WORK INSTRUCTIONS
Please reproduce the entries exactly as they appear below, but not the pictures.

GIVEN RECORDS
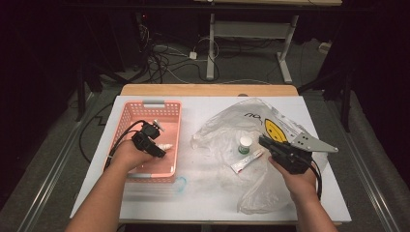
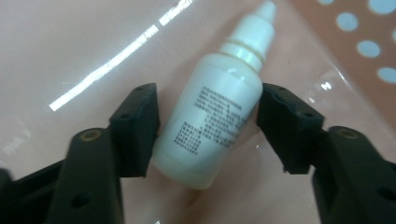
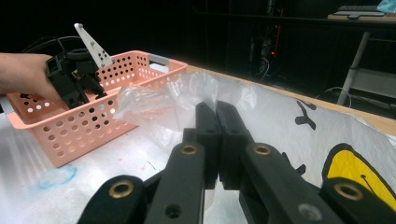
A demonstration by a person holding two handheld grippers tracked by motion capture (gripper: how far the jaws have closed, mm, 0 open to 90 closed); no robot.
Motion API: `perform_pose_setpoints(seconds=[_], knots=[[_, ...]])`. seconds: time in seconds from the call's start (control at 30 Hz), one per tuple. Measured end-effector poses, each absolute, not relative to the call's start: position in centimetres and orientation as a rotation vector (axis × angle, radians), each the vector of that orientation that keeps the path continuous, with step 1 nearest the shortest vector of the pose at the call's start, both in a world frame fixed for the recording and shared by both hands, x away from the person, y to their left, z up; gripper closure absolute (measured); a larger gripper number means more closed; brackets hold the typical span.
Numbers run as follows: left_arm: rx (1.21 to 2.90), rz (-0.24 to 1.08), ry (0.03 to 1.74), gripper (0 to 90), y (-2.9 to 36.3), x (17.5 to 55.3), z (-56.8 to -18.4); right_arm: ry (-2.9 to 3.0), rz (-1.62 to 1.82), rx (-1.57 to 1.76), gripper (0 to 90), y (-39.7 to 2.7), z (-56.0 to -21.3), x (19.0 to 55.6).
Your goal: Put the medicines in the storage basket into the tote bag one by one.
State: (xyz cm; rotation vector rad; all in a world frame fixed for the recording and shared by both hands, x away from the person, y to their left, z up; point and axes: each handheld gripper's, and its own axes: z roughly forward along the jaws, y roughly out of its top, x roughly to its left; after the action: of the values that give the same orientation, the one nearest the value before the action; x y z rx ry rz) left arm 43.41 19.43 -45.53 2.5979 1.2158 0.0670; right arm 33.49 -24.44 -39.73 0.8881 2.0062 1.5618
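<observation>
Left gripper view has the left tool point(image 2: 208, 126) down inside the pink basket point(image 1: 126, 126) with its jaws slack on either side of a little white dropper bottle point(image 2: 215, 112) lying on the basket floor, so I'd say the bottle has been dropped off there and isn't being squeezed. The right tool point(image 3: 217, 140) is clenched on a fold of the clear plastic bag point(image 3: 187, 93), probably holding it in place so the white-capped jar point(image 1: 245, 144) and tube point(image 1: 246, 161) on the counter point(image 1: 203, 193) stay easy to reach.
</observation>
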Motion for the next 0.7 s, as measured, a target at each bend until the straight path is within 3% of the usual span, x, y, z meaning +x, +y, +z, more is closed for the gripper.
perform_pose_setpoints(seconds=[0.27,0.7], knots=[[2.601,0.059,1.198,51.3,19.53,43.35,-45.44,2.009,1.56,0.895,89.8,-24.36,-39.78,33.48],[2.59,0.045,1.195,57.9,19.48,43.32,-45.34,2.007,1.559,0.891,89.9,-24.35,-39.78,33.48]])
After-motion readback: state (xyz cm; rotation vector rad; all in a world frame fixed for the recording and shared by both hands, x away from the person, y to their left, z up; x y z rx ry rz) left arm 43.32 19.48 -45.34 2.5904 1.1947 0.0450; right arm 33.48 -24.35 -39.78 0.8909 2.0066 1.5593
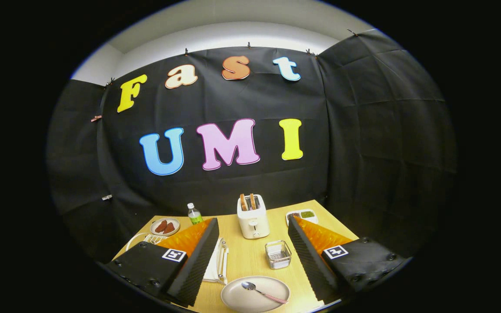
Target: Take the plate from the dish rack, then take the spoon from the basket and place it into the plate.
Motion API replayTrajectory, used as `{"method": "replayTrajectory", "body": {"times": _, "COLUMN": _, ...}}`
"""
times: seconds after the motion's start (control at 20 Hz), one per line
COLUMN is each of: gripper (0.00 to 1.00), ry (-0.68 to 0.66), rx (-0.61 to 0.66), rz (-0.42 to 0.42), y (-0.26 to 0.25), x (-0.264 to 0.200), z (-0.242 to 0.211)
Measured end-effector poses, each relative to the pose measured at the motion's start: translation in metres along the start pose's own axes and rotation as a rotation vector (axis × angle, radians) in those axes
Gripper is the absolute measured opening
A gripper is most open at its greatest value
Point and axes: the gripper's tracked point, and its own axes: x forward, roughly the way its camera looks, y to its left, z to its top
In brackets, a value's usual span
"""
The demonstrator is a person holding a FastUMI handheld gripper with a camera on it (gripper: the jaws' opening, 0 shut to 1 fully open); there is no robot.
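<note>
The gripper hangs above the wooden table with its fingers spread wide and nothing held. Between the fingertips, at about 6 o'clock, the plate lies flat with the spoon resting in it, bowl toward 10 o'clock. The wire basket stands just ahead at 1 o'clock; the toaster stands beyond at 12; the white dish rack shows at 10 o'clock beside the left finger
</note>
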Motion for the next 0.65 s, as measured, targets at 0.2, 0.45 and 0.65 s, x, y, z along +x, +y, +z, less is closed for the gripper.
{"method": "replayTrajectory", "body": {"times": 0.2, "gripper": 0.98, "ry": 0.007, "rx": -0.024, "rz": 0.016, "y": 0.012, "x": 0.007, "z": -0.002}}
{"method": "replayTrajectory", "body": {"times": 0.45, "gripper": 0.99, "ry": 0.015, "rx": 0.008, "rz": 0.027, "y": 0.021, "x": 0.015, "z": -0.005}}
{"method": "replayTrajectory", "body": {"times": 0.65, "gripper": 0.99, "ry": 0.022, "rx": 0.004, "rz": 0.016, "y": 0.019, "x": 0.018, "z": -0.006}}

EXERCISE RESPONSE
A demonstration by a person holding two handheld grippers tracked by motion capture (gripper: how far the jaws have closed, mm, 0 open to 90 closed); no robot.
Motion API: `perform_pose_setpoints(seconds=[_], knots=[[_, ...]])`. seconds: time in seconds from the call's start (control at 30 Hz), one per tuple. Measured end-effector poses, each absolute, not relative to the call's start: position in centimetres and orientation as a rotation vector (axis × angle, radians), each the vector of that orientation that keeps the path continuous, with step 1 nearest the shortest vector of the pose at the call's start, both in a world frame fixed for the recording and shared by both hands, x away from the person, y to their left, z up; gripper closure absolute (measured); a larger gripper number means more closed; brackets hold the typical span.
Numbers run as follows: left_arm: rx (1.21 to 2.90), rz (-0.24 to 1.08), ry (0.03 to 1.74), gripper (0 to 90), y (-2.9 to 36.3), x (17.5 to 55.3), z (-56.8 to -18.4); right_arm: ry (-2.9 to 3.0), rz (-1.62 to 1.82), rx (-1.57 to 1.76), gripper (0 to 90), y (-39.7 to 2.7), z (-56.0 to -21.3), x (19.0 to 55.6).
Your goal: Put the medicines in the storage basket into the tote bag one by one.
State: (xyz cm; rotation vector rad; all in a world frame fixed for the recording and shared by both hands, x away from the person, y to their left, z up; point and axes: each handheld gripper's, and its own axes: z roughly forward along the jaws, y roughly out of its top, x roughly to its left; after the action: of the values that give the same orientation, the one nearest the value before the action; x y z rx ry rz) left arm 43.41 19.43 -45.53 2.5979 1.2158 0.0670; right arm 33.49 -24.44 -39.73 0.8881 2.0062 1.5618
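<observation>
Left gripper view has the left tool point(image 2: 208, 126) down inside the pink basket point(image 1: 126, 126) with its jaws slack on either side of a little white dropper bottle point(image 2: 215, 112) lying on the basket floor, so I'd say the bottle has been dropped off there and isn't being squeezed. The right tool point(image 3: 217, 140) is clenched on a fold of the clear plastic bag point(image 3: 187, 93), probably holding it in place so the white-capped jar point(image 1: 245, 144) and tube point(image 1: 246, 161) on the counter point(image 1: 203, 193) stay easy to reach.
</observation>
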Motion for the next 0.7 s, as measured, a target at each bend until the straight path is within 3% of the usual span, x, y, z meaning +x, +y, +z, more is closed for the gripper.
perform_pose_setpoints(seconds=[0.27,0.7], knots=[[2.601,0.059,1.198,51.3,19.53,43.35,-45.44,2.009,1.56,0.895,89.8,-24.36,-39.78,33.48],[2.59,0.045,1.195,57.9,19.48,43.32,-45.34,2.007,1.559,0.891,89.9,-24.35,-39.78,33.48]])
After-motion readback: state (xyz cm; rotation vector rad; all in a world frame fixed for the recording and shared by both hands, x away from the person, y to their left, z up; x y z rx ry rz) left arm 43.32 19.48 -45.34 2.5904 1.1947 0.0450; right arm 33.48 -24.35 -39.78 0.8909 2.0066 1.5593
Target: Take the plate from the dish rack, then take the spoon from the basket and place it into the plate.
Motion API replayTrajectory, used as `{"method": "replayTrajectory", "body": {"times": _, "COLUMN": _, ...}}`
"""
times: seconds after the motion's start (control at 20 Hz), one per line
COLUMN is each of: gripper (0.00 to 1.00), ry (-0.68 to 0.66), rx (-0.61 to 0.66), rz (-0.42 to 0.42), y (-0.26 to 0.25), x (-0.264 to 0.200), z (-0.242 to 0.211)
Measured end-effector poses, each relative to the pose measured at the motion's start: translation in metres along the start pose's own axes and rotation as a rotation vector (axis × angle, radians) in those axes
Gripper is the absolute measured opening
A gripper is most open at its greatest value
Point and axes: the gripper's tracked point, and its own axes: x forward, roughly the way its camera looks, y to its left, z to its top
In brackets, a value's usual span
"""
The demonstrator is a person holding a FastUMI handheld gripper with a camera on it (gripper: the jaws' opening, 0 shut to 1 fully open); there is no robot.
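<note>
The gripper hangs above the wooden table with its fingers spread wide and nothing held. Between the fingertips, at about 6 o'clock, the plate lies flat with the spoon resting in it, bowl toward 10 o'clock. The wire basket stands just ahead at 1 o'clock; the toaster stands beyond at 12; the white dish rack shows at 10 o'clock beside the left finger
</note>
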Motion for the next 0.65 s, as measured, targets at 0.2, 0.45 and 0.65 s, x, y, z along +x, +y, +z, less is closed for the gripper.
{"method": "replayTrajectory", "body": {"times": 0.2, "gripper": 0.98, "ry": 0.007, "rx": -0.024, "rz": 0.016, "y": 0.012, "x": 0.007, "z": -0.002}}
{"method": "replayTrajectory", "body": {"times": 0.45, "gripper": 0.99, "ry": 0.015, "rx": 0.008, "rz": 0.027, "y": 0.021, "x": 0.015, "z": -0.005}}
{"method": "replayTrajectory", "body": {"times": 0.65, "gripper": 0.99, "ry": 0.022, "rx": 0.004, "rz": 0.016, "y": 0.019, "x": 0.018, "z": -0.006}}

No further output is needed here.